Par conséquent, les conditions énoncées à
l'article 23 du projet de loi nous paraissent nettement excessives par rapport
aux objectifs poursuivis, et de toute façon, elles sont de nature
à porter une atteinte injustifiée au "droit de se porter candidat
à une élection et d'y voter".
Au-dessus du statut de parti "autorisé", le projet de loi
envisage finalement le statut de parti "subventionné". L'article 46
prévoit en effet que "le directeur général verse
annuellement une allocation aux partis politiques: a) ayant fait élire,
aux dernières élections générales, au moins douze
députés; ou b) dont l'effectif reconnu à
l'Assemblée nationale est de moins de douze députés mais
ayant obtenu au moins vingt pour cent des votes valides donnés
d'après la récapitulation officielle du scrutin dans l'ensemble
du Québec."
Les critiques qu'on pourrait faire à l'égard de ces
dispositions sont essentiellement les mêmes que nous avons faites
à propos du statut de parti "autorisé" et ce d'autant plus que le
seuil d'accès au privilège de la subvention publique est encore
plus élevé que le seuil d'accès au statut autorisé.
On se propose de rétablir l'égalité des chances et on
prend des mesures qui sont susceptibles de favoriser les partis qui sont
déjà mieux organisés, les plus forts, et qui jouissent de
l'appui d'une bonne proportion de la population.
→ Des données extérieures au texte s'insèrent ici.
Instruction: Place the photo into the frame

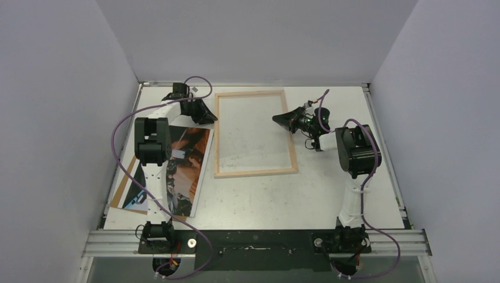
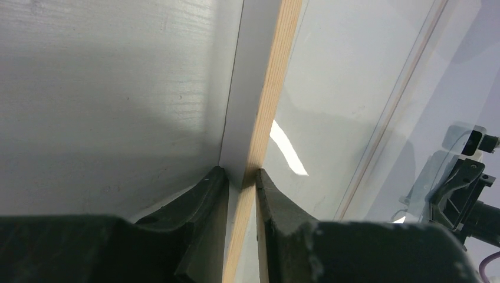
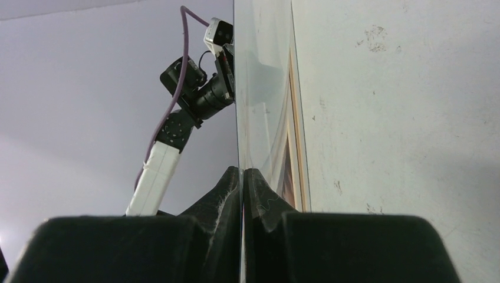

Il conviendrait de
s'interroger sur la situation des électeurs qui appartiennent à
une tendance minoritaire.
2. Droit d'association et d'opinion politique (Art. 3
de la Charte des droits)
liberté d'expression et droit de vote.
L'article 23 du projet de loi no 2 précise quels partis peuvent
être autorisés.
Cette autorisation est lourde de conséquences puisque c'est elle
qui permet les "contributions" au sens des articles 53 et suivants. Ces
conséquences sont de deux ordres. D'une part, il résulte de
l'ensemble de ces articles que l'on introduit une différence importante
entre les moyens d'action des partis autorisés et ceux des partis non
autorisés. En effet, les partis politiques autorisés auraient la
possibilité de faire campagne, recevoir des contributions, en tout
temps, alors que les partis ne correspondant pas aux critères de
l'article 23, c'est-à-dire les partis jeunes ou de moindre importance
numérique, devraient attendre le déclenchement d'élections
pour mener une campagne politique, (recueillir des fonds), et alors,
présenter un ou des candidats indépendants (art. 29).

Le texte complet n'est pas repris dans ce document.